LA «INICIACIÓN de la democratización» y el «respeto de los derechos humanos» fueron dos de las banderas esgrimidas de madrugada por el nuevo hombre fuertede Paraguay, general Andrés Rodríguez, para justificar el golpe de Estado que derrocó ayer al viejo dictador Stroessner. Tan nobles objetivos se veían sin embargo acompañados por un tercero, la «defensa del honor y de la dignidad de las fuerzas armadas», en cuyo nombre se han cometido muchos de los más criminales atentados contra esos mismos derechos humanos y valores democráticos. Existen sospechas fundadas, por lo demás, de que esa sensibilidad ante el honor del Ejército pueda estar relacionada con la intención de Alfredo Stroessner, consuegro del nuevo golpista, de pasar a éste a la reserva tras algunas disensiones surgidas entre ambos.Adelantándose a sus propósitos, ha sido Andrés Rodríguez quien ha mandado a la reserva al viejo dictador. Aunque las cosas difícilmente podrán ir a peor, no puede saberse, por el momento, si lo que empieza es más de lo mismo o el inicio de un proceso democratizador. El nuevo mandatario no inspira una desmesurada confianza. Es difícilmente concebible que un hombre que ha estado ligado durante años a una estructura de poder tan corrupta como la paraguaya como número dos del aparato militar haya conseguido permanecer impoluto, manteniendo sin tacha su honradez.

Paraguay no ha tenido muchas oportunidades de disfrutar de una vida civil pacífica. Tan pocas, que, según algunas estimaciones, más de la mitad de su población vive fuera del país, huyendo de la corrupción, la falta de libertad, la tortura y la pobreza endémica (no remediada por una economía que ha crecido a sobresaltos, en torno a la especulación y sin industrialización real, lo que incluye la incierta viabilidad económica del complejo eléctrico de Itaipú). Cuando el general Alfredo Stroessner dio un golpe de Estado en mayo de 1954, accedió al poder tras seis años de práctica guerra civil, que habían sido, a su vez, el resultado de ocho años de dictadura previa. Dispuesto a gobernar sin trabas, el nuevo autócrata asumió poderes absolutos en 1955 e impuso un estado de sitio que no levantó hasta 23 años más tarde. Por poco tiempo, porque el asesinato, en 1980, del ex dictador nicaragüense Somoza en Asunción hizo temer a Stroessner por su propia vida. En un momento dado, y a fin de demostrar su respeto exquisito de la legalidad, modificó la Constitución para poder ser reelegido indefinidamente. Lo ha sido en siete ocasiones, siempre por mayoría aplastante, hasta la última en 1988.

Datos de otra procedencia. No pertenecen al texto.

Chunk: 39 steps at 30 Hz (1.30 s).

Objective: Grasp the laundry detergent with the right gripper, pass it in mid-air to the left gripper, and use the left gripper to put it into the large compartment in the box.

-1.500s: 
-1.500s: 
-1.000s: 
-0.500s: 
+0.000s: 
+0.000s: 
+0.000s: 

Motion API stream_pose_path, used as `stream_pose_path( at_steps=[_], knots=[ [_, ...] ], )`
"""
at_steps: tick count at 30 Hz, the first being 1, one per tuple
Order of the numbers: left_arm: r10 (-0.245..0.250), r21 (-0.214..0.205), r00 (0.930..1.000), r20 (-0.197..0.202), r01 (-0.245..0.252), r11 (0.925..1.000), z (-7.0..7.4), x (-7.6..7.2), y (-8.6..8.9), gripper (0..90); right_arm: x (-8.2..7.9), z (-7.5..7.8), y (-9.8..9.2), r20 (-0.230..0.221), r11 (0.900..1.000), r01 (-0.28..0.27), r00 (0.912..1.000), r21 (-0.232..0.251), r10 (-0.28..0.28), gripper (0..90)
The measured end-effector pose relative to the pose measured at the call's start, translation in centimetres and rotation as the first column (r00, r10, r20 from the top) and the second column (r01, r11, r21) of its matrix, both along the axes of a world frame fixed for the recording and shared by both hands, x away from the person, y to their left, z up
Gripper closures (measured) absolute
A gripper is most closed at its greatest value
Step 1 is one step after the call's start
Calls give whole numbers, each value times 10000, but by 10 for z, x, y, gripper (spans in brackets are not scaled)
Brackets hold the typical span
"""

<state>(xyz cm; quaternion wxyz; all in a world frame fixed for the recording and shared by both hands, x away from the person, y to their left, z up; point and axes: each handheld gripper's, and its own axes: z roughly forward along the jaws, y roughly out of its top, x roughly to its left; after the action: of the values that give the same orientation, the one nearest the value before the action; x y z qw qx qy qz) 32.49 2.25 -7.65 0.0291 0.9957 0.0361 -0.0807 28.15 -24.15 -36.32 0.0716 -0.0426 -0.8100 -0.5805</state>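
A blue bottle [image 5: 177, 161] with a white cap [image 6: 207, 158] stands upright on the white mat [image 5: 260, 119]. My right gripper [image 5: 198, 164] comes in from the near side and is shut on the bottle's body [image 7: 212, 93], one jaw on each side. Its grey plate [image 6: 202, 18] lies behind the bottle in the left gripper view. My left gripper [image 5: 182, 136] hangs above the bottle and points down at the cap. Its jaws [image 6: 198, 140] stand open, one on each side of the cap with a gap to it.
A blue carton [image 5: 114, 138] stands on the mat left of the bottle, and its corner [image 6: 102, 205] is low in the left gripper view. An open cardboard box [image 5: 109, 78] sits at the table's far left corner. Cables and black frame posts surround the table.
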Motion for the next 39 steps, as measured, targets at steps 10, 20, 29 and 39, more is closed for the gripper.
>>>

El país ha estado dividido tradicionalmente entre el derechista Partido Colorado -al que pertenece Stroessner- y una constelación de colorados disidentes, liberales, democristianos y radicales, que, en uno u otro momento, han actuado como oposición sin voz, o por lo menos con la voz muy afónica. La supresión de la Prensa crítica, del incipiente sindicalismo y de los propios disidentes (con altibajos de crueldad, condicionados por la presión internacional) ha definido la política del país durante 35 años. Ninguna evolución política hacia la pretendida democracia. Sólo la conjunción de tres elementos ha hecho posible la debilitación y, ahora, el derrocamiento. de Stroessner: la decrepitud del dictador -tiene 76 años y cáncer de piel-, la oposición declarada de la jerarquía de la Iglesia, abiertamente manifestada a partir de 1985, y las disensiones internas en el Partido Colorado. La estructura comenzaba a tambalearse. Queda por ver si lo que pretende el general Rodríguez es continuar mandando con lo que quede de ella o si, como promete, devolverá la soberanía al pueblo.

La prueba es bien fácil, porque no existen recetas nuevas: debe imponerse sin ambages la libertad de prensa, los presos políticos deben ser liberados, y los partidos, restablecidos en su dignidad y capacidad operativa. El Ejército debe reintegrarse a sus cuarteles. Y luego, deben convocarse elecciones generales.